*** Available records ***

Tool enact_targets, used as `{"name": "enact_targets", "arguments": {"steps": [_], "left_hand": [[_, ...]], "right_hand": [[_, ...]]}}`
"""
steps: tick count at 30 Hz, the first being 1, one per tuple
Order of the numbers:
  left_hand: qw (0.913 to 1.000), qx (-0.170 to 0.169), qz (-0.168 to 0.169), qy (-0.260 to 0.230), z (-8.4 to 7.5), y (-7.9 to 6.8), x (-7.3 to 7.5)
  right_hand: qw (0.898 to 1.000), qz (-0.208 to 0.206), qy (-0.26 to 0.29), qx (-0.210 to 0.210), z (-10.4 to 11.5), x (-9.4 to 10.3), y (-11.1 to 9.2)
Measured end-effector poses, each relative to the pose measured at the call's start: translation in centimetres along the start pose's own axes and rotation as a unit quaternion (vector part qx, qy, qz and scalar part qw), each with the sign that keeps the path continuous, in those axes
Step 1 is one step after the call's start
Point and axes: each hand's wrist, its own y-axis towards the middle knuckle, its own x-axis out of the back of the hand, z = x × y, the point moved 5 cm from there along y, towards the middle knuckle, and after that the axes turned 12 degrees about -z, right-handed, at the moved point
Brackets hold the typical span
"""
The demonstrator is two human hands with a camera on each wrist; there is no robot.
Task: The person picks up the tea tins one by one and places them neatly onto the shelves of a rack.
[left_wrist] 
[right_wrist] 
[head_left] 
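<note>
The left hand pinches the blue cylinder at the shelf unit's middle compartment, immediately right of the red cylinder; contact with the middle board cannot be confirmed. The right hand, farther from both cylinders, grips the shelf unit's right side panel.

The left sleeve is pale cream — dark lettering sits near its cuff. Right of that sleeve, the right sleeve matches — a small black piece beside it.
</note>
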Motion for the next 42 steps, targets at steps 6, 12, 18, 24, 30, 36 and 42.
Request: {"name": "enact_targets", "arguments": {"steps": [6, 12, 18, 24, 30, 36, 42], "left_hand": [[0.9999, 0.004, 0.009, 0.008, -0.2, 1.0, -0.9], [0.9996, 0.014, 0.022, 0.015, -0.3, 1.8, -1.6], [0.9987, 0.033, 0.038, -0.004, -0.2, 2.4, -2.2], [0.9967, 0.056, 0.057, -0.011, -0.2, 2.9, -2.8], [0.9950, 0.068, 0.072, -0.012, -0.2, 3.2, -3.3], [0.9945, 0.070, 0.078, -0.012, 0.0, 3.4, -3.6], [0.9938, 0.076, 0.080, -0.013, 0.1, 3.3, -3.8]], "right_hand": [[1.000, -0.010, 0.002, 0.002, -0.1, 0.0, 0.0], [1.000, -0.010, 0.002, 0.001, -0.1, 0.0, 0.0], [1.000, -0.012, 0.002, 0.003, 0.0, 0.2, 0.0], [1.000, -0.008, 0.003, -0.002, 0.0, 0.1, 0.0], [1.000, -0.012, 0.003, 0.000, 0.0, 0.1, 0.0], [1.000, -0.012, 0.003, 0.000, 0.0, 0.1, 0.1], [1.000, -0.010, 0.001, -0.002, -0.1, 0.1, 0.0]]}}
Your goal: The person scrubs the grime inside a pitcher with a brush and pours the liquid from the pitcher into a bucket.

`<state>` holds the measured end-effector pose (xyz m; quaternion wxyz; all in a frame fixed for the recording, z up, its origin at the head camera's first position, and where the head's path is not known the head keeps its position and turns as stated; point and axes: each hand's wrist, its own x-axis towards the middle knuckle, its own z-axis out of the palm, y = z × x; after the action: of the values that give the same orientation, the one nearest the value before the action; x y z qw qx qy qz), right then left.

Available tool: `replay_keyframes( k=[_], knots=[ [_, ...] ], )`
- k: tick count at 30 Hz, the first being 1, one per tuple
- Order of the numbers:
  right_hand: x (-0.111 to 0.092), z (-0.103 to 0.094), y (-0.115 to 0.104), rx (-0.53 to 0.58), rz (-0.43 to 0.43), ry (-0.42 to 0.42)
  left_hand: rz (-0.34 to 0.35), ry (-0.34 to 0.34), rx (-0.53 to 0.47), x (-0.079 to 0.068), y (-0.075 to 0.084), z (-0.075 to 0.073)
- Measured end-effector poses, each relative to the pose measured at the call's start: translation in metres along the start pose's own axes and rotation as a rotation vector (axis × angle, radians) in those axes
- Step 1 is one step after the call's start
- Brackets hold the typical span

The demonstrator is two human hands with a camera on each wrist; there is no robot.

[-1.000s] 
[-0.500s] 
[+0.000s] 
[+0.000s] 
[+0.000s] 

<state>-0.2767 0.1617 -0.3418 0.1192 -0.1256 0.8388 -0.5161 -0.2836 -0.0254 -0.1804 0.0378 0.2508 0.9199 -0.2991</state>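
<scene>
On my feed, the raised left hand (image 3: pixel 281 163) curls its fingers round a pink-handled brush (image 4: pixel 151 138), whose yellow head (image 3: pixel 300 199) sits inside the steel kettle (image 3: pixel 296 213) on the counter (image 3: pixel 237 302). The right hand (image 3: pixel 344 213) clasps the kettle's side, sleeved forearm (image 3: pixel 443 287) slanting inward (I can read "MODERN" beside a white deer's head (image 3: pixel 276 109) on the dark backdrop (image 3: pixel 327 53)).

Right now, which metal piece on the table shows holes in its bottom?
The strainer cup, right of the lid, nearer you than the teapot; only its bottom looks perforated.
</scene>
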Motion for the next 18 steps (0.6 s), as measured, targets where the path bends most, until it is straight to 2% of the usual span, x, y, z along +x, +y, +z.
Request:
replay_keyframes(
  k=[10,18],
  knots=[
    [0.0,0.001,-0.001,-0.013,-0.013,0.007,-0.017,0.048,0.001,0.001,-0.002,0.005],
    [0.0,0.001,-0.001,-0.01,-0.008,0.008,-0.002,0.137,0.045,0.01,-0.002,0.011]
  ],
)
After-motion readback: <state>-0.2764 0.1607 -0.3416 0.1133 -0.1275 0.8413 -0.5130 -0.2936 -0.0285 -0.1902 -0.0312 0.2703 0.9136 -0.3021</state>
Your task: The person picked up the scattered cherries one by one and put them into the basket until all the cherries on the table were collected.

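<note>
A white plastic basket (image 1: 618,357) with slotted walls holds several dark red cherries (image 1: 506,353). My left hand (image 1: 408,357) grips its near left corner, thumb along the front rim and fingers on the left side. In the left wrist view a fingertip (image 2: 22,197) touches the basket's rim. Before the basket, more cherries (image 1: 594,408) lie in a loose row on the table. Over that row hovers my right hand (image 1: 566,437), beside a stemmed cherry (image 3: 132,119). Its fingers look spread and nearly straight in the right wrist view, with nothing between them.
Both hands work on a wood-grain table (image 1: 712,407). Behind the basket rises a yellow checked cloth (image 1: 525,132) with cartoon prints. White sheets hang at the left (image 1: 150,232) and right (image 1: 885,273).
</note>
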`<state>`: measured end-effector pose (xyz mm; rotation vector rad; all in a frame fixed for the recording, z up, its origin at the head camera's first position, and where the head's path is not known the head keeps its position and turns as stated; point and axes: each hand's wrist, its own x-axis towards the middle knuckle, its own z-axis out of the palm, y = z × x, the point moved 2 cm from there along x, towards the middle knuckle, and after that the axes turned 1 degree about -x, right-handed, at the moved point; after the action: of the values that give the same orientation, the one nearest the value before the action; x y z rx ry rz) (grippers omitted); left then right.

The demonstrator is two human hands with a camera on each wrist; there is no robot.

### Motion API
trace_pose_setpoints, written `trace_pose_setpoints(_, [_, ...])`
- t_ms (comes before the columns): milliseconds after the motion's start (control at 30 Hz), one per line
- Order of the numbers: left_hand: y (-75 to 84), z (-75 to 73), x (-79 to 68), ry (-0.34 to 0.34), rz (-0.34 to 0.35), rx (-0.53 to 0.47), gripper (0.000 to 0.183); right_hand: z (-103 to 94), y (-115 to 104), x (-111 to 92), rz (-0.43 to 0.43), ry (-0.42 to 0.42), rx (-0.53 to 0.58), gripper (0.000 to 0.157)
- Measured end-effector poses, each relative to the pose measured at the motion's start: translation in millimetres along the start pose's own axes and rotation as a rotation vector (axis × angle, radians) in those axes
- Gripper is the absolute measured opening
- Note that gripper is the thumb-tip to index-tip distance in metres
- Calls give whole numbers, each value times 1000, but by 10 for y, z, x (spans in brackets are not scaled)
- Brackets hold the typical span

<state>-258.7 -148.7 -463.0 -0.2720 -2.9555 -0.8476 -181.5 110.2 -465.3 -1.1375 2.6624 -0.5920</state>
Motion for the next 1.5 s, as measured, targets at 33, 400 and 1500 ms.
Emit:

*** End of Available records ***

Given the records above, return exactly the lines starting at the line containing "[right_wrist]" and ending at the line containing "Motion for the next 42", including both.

Result ▸
[right_wrist] 
[head_left] 
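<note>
The left hand pinches the blue cylinder at the shelf unit's middle compartment, immediately right of the red cylinder; contact with the middle board cannot be confirmed. The right hand, farther from both cylinders, grips the shelf unit's right side panel.

The left sleeve is pale cream — dark lettering sits near its cuff. Right of that sleeve, the right sleeve matches — a small black piece beside it.
</note>
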Motion for the next 42 steps, targets at steps 6, 12, 18, 24, 30, 36 and 42.

This concludes the response.